Of course, you as an independent web developer cannot access Amazon’s User Profile service to manage users profiles for your own e-commerce site; it’s for Amazon’s internal use only. A microservice, in contrast, is a standalone service that performs just one type of task, and is specifically designed to be accessible from and incorporated into the functionality of any other outside service (perhaps for a fee). Though there is no hard-and-fast criterion distinguishing the scope of a microservice from that of a service, the prefix micro is intended to promote an “extreme SOA” design stance in which each microservice is responsible for a single narrowly-defined function. For example, Google Maps feels like a single app when you use it in a browser, but the different “clusters” of related functionality used by that app — drawing the map, computing driving directions, geocoding addresses, and so on—appear as distinct microservices to the underlying JavaScript code that implements the app. A rough rule of thumb is that the scope of a microservice should correspond to a set of closely related operations on a very tightly integrated set of resources. Notwithstanding, since there is no hard distinction between a service and a microservice, we will use the term service throughout. We will adopt the following rough definition, found in Nadareishvili et al. 2016: “A (micro)service is an independently deployable component of bounded scope that supports interoperability though message-based communication.” Based on this definition, we can see that the monolithic bookstore fails to be “micro” not just because of its size, but because its components are not independently deployable since they share access to databases.
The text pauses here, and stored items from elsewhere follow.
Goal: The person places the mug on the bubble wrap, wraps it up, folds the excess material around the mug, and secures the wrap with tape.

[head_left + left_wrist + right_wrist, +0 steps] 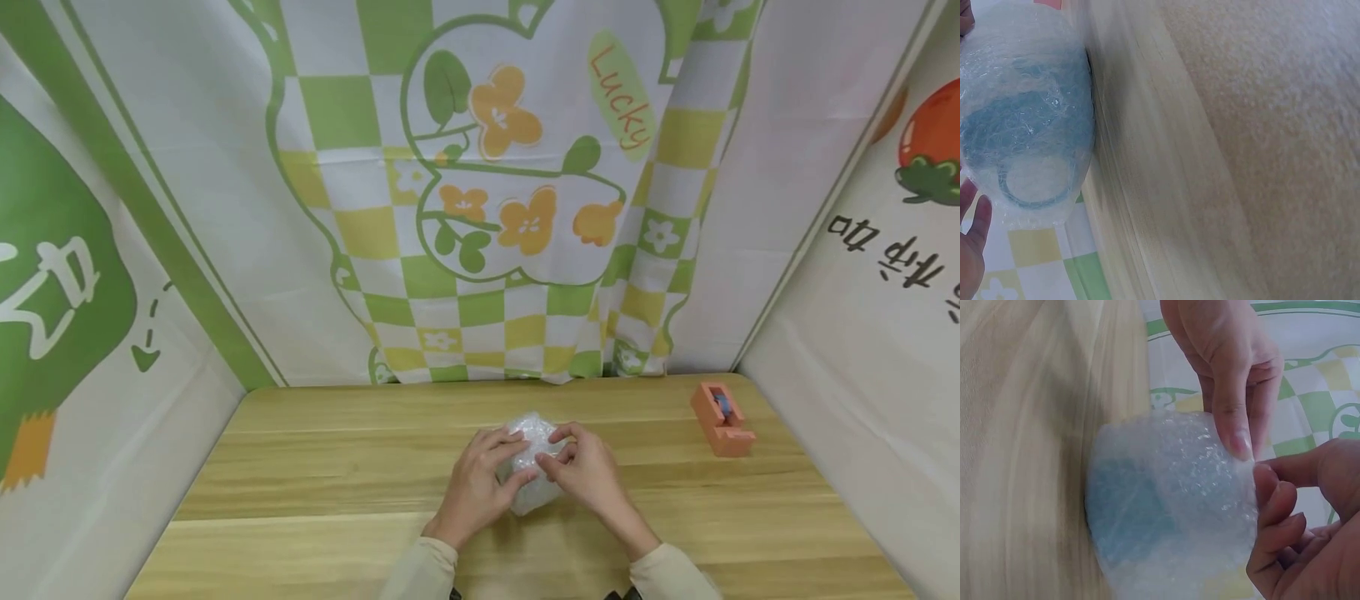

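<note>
A bundle of clear bubble wrap [534,446] stands on the wooden table in front of me. Inside it, a light blue object [1029,125] shows through, with a ring-like blue outline at one end; the wrap blurs its exact kind. My left hand [483,479] holds the bundle from the left, fingers over its top and thumb on the near side. On the right, my right hand [588,468] pinches the wrap at the top with thumb and curled fingers. Both hands meet close together at the wrap's upper edge in the right wrist view.
An orange tape dispenser [723,425] with a blue roll stands at the table's back right. A checkered green and yellow curtain [510,333] hangs behind the wooden table [315,475]. Printed fabric walls close off the left and right sides.
</note>
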A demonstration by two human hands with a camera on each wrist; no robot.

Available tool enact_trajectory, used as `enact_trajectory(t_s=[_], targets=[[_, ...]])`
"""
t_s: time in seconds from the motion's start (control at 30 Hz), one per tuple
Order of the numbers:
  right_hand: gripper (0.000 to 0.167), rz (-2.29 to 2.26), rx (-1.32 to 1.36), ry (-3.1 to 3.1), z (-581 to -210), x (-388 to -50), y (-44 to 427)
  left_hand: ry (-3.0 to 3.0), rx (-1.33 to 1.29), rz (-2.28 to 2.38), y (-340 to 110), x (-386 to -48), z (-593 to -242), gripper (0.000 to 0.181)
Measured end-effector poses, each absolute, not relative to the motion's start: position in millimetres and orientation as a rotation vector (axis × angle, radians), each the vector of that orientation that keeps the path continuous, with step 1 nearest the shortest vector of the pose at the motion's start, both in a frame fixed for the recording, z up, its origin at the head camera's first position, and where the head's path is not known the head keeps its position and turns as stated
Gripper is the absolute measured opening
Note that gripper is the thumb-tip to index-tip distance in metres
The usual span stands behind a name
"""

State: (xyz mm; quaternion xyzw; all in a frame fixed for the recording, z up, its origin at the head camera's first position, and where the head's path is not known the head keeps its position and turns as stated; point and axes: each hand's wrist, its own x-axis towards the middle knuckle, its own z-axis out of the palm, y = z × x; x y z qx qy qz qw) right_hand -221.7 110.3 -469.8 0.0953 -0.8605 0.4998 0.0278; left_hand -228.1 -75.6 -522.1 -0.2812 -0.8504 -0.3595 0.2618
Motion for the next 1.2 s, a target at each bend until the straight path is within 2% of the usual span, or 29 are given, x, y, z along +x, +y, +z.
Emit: enact_trajectory(t_s=[0.27, 0.7, 1.2], targets=[[0.024, 1.368, 0.206, -2.645, -477, -223, 105, -2.298, -0.776, -0.971, -76, -229, -522, 0.038], [0.044, 1.107, 0.022, -2.736, -487, -227, 104, -2.327, -0.795, -0.948, -77, -227, -522, 0.040], [0.046, 1.082, -0.029, -2.720, -494, -232, 101, -2.327, -0.743, -1.032, -76, -225, -523, 0.056]])
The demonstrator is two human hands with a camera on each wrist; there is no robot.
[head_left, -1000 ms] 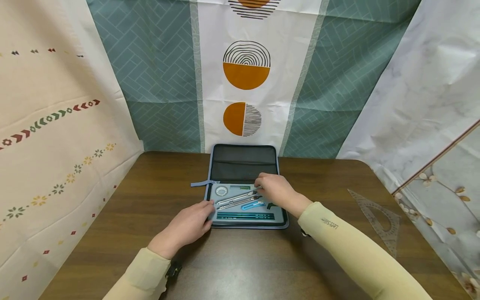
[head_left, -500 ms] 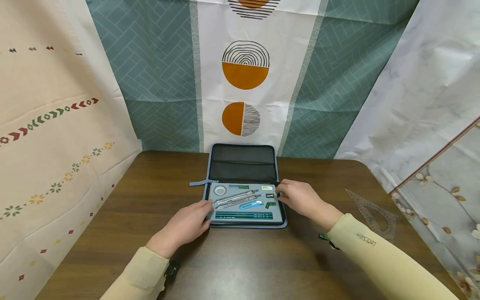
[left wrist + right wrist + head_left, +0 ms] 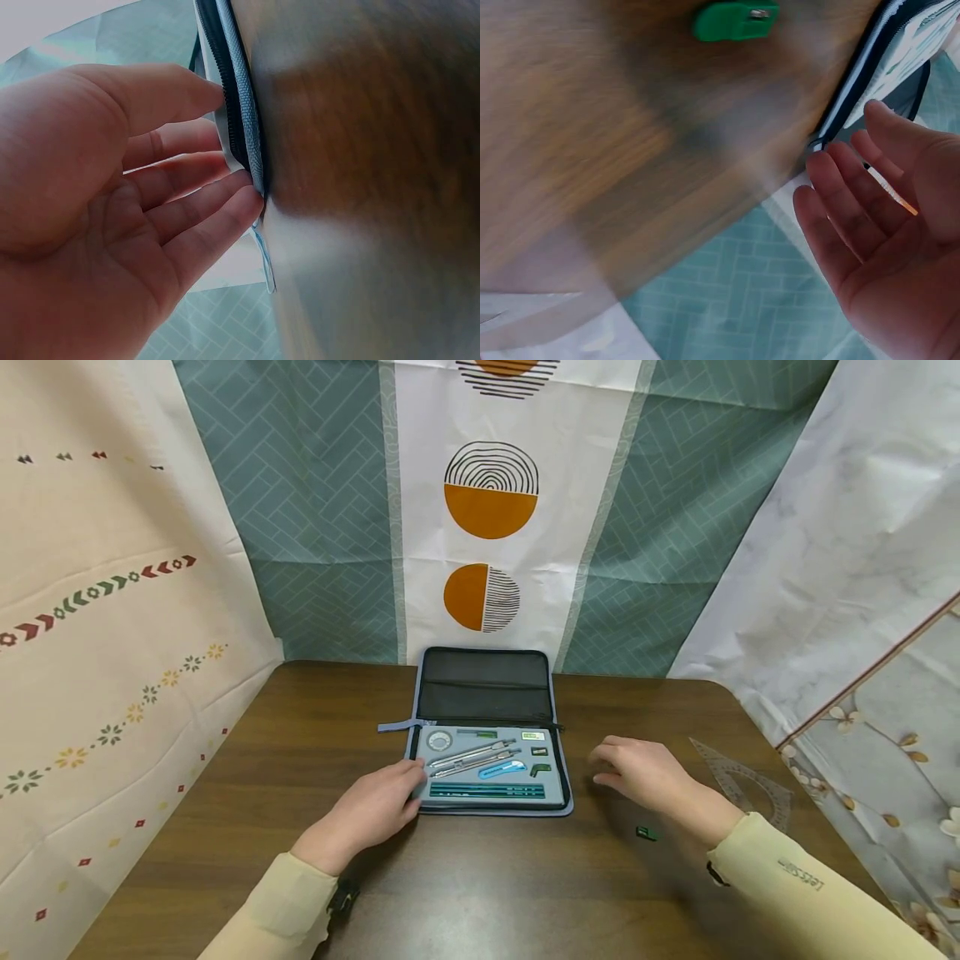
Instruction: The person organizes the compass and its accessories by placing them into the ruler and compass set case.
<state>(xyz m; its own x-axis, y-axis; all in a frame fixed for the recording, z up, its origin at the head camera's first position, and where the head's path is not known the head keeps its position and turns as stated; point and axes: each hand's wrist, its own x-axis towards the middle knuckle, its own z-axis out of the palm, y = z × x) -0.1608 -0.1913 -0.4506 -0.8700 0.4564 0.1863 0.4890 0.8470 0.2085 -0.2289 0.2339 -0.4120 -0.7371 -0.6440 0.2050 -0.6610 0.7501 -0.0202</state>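
Observation:
An unzipped blue-edged pencil case (image 3: pixel 553 693) lies spread on the table, its dark lid folded back. In its grey tray sit two compasses (image 3: pixel 468 758), a light-blue cutter knife (image 3: pixel 502 769), dark green pencils (image 3: pixel 487 791), an eraser (image 3: pixel 533 736) and small green pieces. My left hand (image 3: pixel 378 802) rests at the case's left edge; the left wrist view shows nearly straight fingertips touching the zipped rim (image 3: pixel 244 97). Over the table right of the case, my right hand (image 3: pixel 637 772) has loose fingers and holds nothing. Below it lies a green pencil sharpener (image 3: pixel 735 20).
A clear set square (image 3: pixel 750 785) lies at the table's right side. The case's zipper strap (image 3: pixel 396 726) sticks out to the left. Patterned cloths hang behind the table (image 3: pixel 480 885) and at both sides.
My right hand has moved from over the tray to the right, away from the case, uncovering the eraser and small pieces. The sharpener on the table has come into view. My left hand stays put.

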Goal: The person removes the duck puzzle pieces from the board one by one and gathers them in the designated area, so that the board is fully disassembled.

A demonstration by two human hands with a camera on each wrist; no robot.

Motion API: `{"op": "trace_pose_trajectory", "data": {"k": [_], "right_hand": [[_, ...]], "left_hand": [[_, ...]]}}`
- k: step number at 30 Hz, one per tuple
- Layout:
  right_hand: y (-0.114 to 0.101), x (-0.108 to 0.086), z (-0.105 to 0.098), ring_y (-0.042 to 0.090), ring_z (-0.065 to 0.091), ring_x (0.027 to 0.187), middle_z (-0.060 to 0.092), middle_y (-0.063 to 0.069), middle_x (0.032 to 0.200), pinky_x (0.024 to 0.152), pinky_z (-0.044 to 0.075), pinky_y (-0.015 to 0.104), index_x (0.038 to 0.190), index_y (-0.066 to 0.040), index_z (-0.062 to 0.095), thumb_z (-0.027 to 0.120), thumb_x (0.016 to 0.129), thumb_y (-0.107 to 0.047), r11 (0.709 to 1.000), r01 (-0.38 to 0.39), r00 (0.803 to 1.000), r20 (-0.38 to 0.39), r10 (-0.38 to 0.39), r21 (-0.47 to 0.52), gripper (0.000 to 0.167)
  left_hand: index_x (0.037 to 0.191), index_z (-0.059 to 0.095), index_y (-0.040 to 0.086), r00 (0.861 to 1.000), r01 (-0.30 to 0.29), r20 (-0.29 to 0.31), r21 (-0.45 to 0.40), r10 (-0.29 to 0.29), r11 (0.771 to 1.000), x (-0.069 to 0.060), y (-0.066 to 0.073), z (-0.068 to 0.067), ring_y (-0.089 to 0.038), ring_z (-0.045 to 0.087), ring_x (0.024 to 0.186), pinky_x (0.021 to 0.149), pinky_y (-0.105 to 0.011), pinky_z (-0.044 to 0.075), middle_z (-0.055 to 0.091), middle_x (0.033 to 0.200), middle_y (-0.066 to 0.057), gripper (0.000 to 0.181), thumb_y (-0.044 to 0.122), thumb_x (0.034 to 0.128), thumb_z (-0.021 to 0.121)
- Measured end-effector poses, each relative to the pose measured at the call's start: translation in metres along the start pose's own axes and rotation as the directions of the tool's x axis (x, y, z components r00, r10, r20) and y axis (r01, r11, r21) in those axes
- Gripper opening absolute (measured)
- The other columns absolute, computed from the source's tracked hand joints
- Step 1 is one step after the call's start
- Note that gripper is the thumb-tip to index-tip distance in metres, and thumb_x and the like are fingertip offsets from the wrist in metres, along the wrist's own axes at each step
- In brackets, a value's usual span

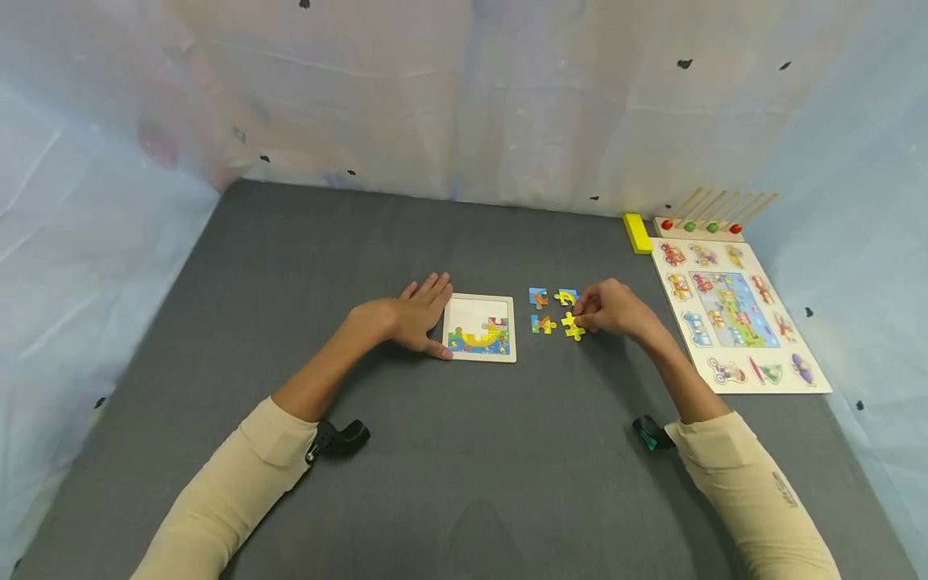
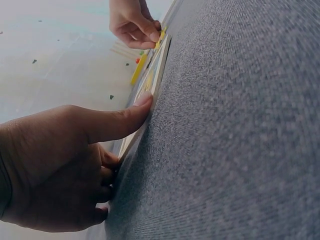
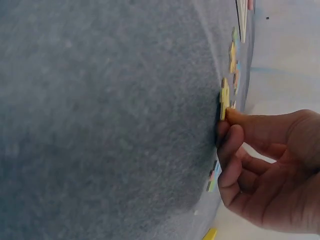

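A square puzzle tray [image 1: 448, 322] with a pale wooden rim lies on the grey table; joined pieces fill its lower and right parts. My left hand [image 1: 412, 318] lies along its left side, fingers spread, and the thumb [image 2: 144, 100] rests on the near rim corner. To the right of the tray, my right hand [image 1: 615, 309] pinches a yellow puzzle piece [image 3: 224, 97] between thumb and fingertips, low over the table. Around it lie loose puzzle pieces: an orange and blue one [image 1: 538, 298], another below it [image 1: 543, 324], and a yellow and blue one [image 1: 566, 297] partly behind my fingers.
A large picture board [image 1: 739, 362] with vehicle and toy shapes lies at the right. Behind it stands a wooden base with upright sticks [image 1: 699, 234] and red and green beads. A yellow block [image 1: 637, 234] sits beside them. Pale sheeting [image 1: 464, 97] hangs behind the table.
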State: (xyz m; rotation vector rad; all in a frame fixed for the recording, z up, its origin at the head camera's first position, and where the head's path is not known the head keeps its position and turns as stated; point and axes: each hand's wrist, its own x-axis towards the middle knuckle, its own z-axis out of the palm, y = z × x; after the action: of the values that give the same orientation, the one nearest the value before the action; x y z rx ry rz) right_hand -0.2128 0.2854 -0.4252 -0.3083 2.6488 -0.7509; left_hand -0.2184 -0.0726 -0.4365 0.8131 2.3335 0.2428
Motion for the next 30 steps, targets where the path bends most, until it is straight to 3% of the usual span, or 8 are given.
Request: {"op": "trace_pose_trajectory", "data": {"k": [5,13,23,30], "right_hand": [[-0.005,-0.004,0.0,0.013,0.056,0.064,0.071,0.011,0.075,0.061,0.044,0.028,0.101,0.004,0.074,0.072,0.094,-0.004,0.997,-0.054,0.999,-0.007,0.053,-0.06,0.01],[-0.013,-0.008,0.0,0.016,0.058,0.069,0.071,0.011,0.079,0.063,0.044,0.028,0.1,0.001,0.074,0.084,0.087,-0.014,0.987,-0.056,0.998,0.013,0.059,-0.153,0.022],[-0.017,-0.006,-0.001,0.018,0.06,0.073,0.072,0.012,0.084,0.064,0.045,0.029,0.103,0.001,0.074,0.084,0.088,-0.015,0.984,-0.084,0.995,0.036,0.091,-0.158,0.024],[-0.022,-0.008,-0.006,0.017,0.059,0.071,0.071,0.012,0.083,0.062,0.045,0.028,0.107,0.003,0.073,0.08,0.091,-0.016,0.982,-0.049,0.998,0.028,0.055,-0.184,0.025]], "left_hand": [[0.166,-0.01,0.0,1.0,-0.005,0.001,0.004,0.005,1.0,0.001,0.001,0.001,-0.031,-0.022,0.163,0.134,-0.054,-0.006,-0.025,0.174,-0.017,0.119,0.06,0.0966,0.066],[0.166,-0.01,0.001,1.0,-0.003,-0.002,0.009,0.003,1.0,0.001,0.0,0.002,-0.031,-0.023,0.163,0.134,-0.053,-0.006,-0.025,0.173,-0.016,0.121,0.062,0.0959,0.066],[0.166,-0.009,0.0,1.0,-0.004,0.003,0.008,0.004,1.0,0.0,-0.001,0.0,-0.032,-0.022,0.163,0.134,-0.054,-0.006,-0.024,0.174,-0.017,0.12,0.061,0.0961,0.067],[0.166,-0.01,0.0,1.0,-0.002,0.005,0.015,0.002,1.0,0.0,-0.001,0.0,-0.031,-0.023,0.163,0.134,-0.053,-0.006,-0.024,0.174,-0.016,0.12,0.063,0.0959,0.066]]}}
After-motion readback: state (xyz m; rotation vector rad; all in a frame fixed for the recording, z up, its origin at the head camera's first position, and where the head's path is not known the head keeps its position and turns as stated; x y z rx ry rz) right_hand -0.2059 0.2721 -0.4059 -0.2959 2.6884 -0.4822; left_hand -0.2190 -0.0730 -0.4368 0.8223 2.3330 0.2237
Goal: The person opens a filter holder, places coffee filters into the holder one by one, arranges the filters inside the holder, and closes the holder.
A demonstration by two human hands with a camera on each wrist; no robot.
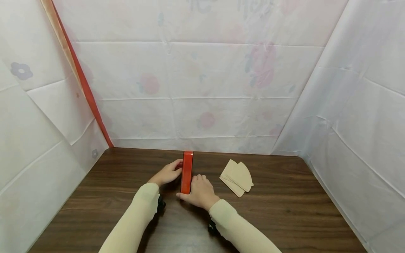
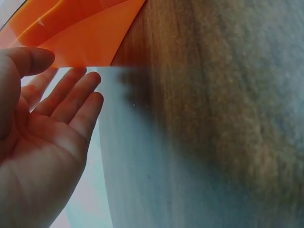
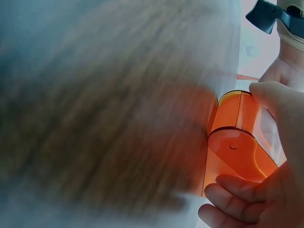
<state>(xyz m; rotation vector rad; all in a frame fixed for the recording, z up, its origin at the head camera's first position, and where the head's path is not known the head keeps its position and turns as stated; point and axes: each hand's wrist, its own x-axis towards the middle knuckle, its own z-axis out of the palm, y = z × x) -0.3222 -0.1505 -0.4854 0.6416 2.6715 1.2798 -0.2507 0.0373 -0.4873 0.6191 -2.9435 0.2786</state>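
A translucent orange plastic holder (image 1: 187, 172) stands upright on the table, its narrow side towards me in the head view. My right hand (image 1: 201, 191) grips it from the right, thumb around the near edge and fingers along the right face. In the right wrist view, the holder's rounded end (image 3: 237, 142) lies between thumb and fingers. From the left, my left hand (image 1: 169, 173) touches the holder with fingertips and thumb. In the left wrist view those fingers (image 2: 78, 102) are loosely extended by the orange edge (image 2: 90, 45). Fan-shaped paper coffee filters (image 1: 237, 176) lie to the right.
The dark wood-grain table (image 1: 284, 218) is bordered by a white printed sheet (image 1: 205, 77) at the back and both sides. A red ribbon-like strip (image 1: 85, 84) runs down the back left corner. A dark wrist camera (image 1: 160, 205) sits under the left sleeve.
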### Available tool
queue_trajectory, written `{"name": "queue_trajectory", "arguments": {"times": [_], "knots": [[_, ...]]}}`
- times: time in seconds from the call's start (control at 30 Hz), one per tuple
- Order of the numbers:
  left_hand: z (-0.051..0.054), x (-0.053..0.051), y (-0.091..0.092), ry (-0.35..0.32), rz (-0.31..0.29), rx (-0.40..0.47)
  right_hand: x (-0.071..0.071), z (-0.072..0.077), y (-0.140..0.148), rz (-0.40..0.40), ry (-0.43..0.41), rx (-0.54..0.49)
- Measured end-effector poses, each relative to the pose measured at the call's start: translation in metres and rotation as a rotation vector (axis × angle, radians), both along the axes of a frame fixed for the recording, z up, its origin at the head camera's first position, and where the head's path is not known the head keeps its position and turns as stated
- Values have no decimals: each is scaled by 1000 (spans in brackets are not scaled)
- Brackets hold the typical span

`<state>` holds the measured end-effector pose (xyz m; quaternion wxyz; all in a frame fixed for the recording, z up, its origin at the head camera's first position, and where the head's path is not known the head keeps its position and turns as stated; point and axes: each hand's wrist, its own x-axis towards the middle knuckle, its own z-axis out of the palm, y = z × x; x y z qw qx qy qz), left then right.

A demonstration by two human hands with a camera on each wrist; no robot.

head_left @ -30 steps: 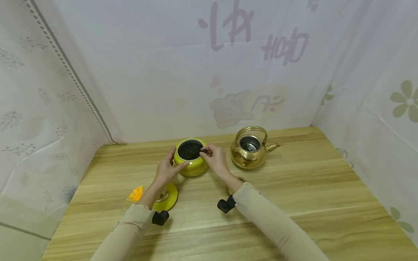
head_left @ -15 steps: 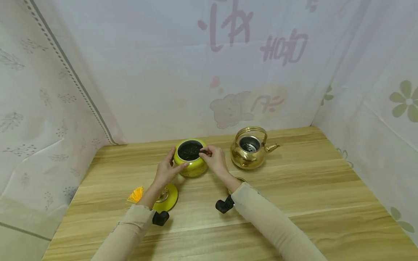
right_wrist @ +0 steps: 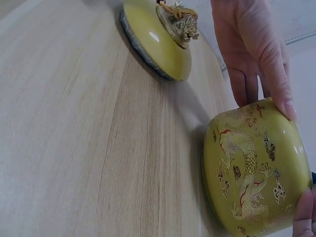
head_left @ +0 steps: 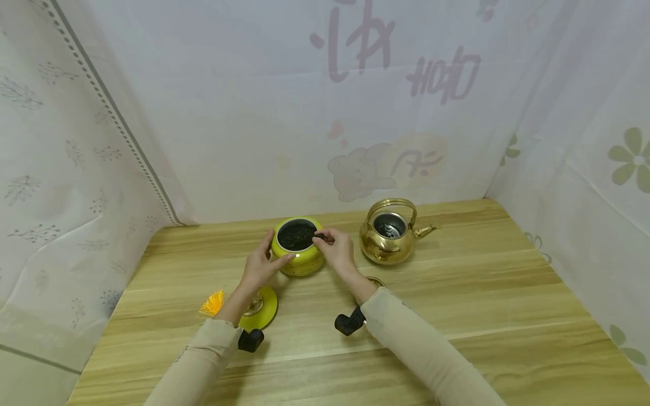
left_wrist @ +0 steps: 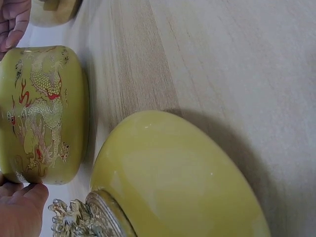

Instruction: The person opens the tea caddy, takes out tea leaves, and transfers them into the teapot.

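A yellow tea jar [head_left: 301, 263] with a dragon pattern stands uncovered, and dark tea leaves [head_left: 296, 235] lie inside. My left hand [head_left: 259, 265] grips its left side, thumb at the front and fingers round the far side. At the right rim, my right hand [head_left: 333, 248] pinches a small dark piece [head_left: 318, 235], too little of it showing to tell its kind. Beneath my left forearm the jar's yellow lid [left_wrist: 182, 173] lies with its ornate golden knob [left_wrist: 91, 217] upward. Right of the jar stands a golden kettle [head_left: 387, 248], uncovered, with some dark bits inside.
An orange tassel [head_left: 212, 303] spreads left of the yellow lid. A round golden piece [head_left: 376, 282] lies partly hidden under my right wrist. The wooden table [head_left: 457, 316] ends at a patterned cloth wall [head_left: 244, 169] behind the jar and kettle.
Both hands stay at the jar, the right one moving only slightly at the rim. The view has shifted a little; the jar, lid and kettle keep their places.
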<state>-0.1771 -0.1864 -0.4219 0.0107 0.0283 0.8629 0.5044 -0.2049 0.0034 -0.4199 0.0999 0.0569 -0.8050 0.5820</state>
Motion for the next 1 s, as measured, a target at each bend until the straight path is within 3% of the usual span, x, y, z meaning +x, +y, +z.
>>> {"name": "queue_trajectory", "arguments": {"times": [0.37,1.0], "knots": [[-2,-1,0,14,0,0,2,1,3,13,-135,-268],[-2,-1,0,2,5,0,10,1,17,-14,-172,-480]]}}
As Figure 3.4 shows, there are both pros and cons to preferring a service-oriented archi- tecture over a monolithic one. In short, we can think of microservices as a manifestation of extreme programming (XP) as applied to service-oriented architecture: If it’s good for services to be independently evolvable, make each one as compact as possible to maximize that independence. Microservices may also arise by design or by splitting up an existing large service, as occurred with Twitter. Around 2013, their monolithic Rails application, which they humorously called “the MonoRail” internally, was split up into a large number of microservices, most written in Java, Scala, or Clojure.
Self-Check 3.4.1. Another take on SOA is that it is just a common sense approach to improving programmer productivity. Which productivity mechanism does SOA best exemplify: Clarity via conciseness, Synthesis, Reuse, or Automation and Tools?
Reuse! The purpose of making internal interfaces visible is so that programmers can stand on the shoulders of others.